» Data shown:
= = = = = = =

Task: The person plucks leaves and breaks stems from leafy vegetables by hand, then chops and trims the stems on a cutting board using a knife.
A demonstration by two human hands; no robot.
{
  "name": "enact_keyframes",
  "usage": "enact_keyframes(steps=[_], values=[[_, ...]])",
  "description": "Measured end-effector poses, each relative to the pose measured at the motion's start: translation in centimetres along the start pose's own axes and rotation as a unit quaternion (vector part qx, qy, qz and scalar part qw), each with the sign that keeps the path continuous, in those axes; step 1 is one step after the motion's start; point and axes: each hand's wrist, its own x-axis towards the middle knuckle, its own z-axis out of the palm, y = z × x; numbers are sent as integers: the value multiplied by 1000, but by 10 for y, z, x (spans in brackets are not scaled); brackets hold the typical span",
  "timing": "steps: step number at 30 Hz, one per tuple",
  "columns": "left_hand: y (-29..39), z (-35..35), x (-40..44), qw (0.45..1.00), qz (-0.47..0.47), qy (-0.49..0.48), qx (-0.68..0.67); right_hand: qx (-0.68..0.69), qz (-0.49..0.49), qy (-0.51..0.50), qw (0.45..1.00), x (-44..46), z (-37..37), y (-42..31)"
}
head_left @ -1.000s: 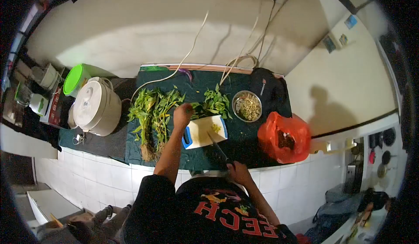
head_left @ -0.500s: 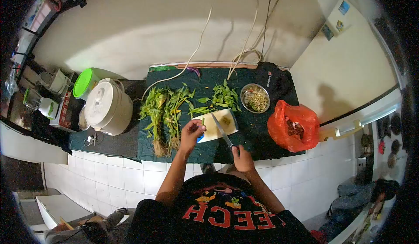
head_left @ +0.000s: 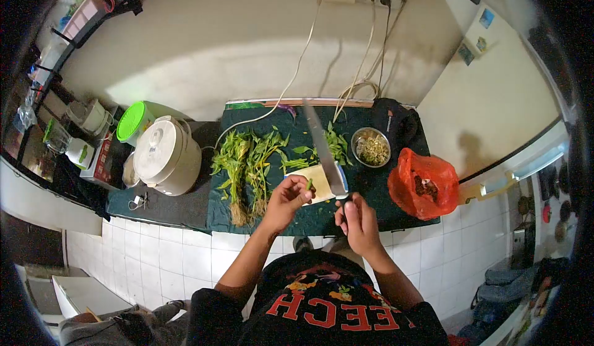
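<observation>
Raised since the earlier frame, the knife (head_left: 326, 151) crosses above the cutting board (head_left: 318, 179), its handle gripped by the right hand (head_left: 360, 223); the left hand (head_left: 288, 205) pinches a green stem piece (head_left: 309, 185) by the board's left end; leafy bunches (head_left: 238, 166) lie left of it.

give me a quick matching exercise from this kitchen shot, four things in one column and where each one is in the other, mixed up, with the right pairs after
Things
1. knife
2. short green piece
3. metal bowl
4. white rice cooker

Places
A. next to the red bag
B. in the right hand
C. beside the green-lidded tub
D. in the fingers of the left hand

Right pairs: 1-B, 2-D, 3-A, 4-C
</observation>
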Motion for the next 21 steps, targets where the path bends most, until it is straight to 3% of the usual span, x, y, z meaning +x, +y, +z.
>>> enact_keyframes(steps=[4, 7, 12, 14, 21], values=[[0, 9, -5, 999, 47, -12, 0, -46, 19, 14, 999, -5, 11, -28], [4, 22, -13, 997, 32, 29, -68, 35, 48, 10, 998, -8, 14, -33], [8, 37, -21, 993, 20, 8, -119, 135, 76, -58, 986, -7, 11, -28], [11, 39, -23, 984, 17, -8, -177, 143, 77, -70, 984, -8, 10, -24], [6, 35, -21, 982, 21, -19, -187, 143, 71, -89, 983, -10, 15, -34]])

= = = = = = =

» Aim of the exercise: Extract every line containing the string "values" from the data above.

» Task answer:
  "usage": "enact_keyframes(steps=[_], values=[[_, ...]])",
>>> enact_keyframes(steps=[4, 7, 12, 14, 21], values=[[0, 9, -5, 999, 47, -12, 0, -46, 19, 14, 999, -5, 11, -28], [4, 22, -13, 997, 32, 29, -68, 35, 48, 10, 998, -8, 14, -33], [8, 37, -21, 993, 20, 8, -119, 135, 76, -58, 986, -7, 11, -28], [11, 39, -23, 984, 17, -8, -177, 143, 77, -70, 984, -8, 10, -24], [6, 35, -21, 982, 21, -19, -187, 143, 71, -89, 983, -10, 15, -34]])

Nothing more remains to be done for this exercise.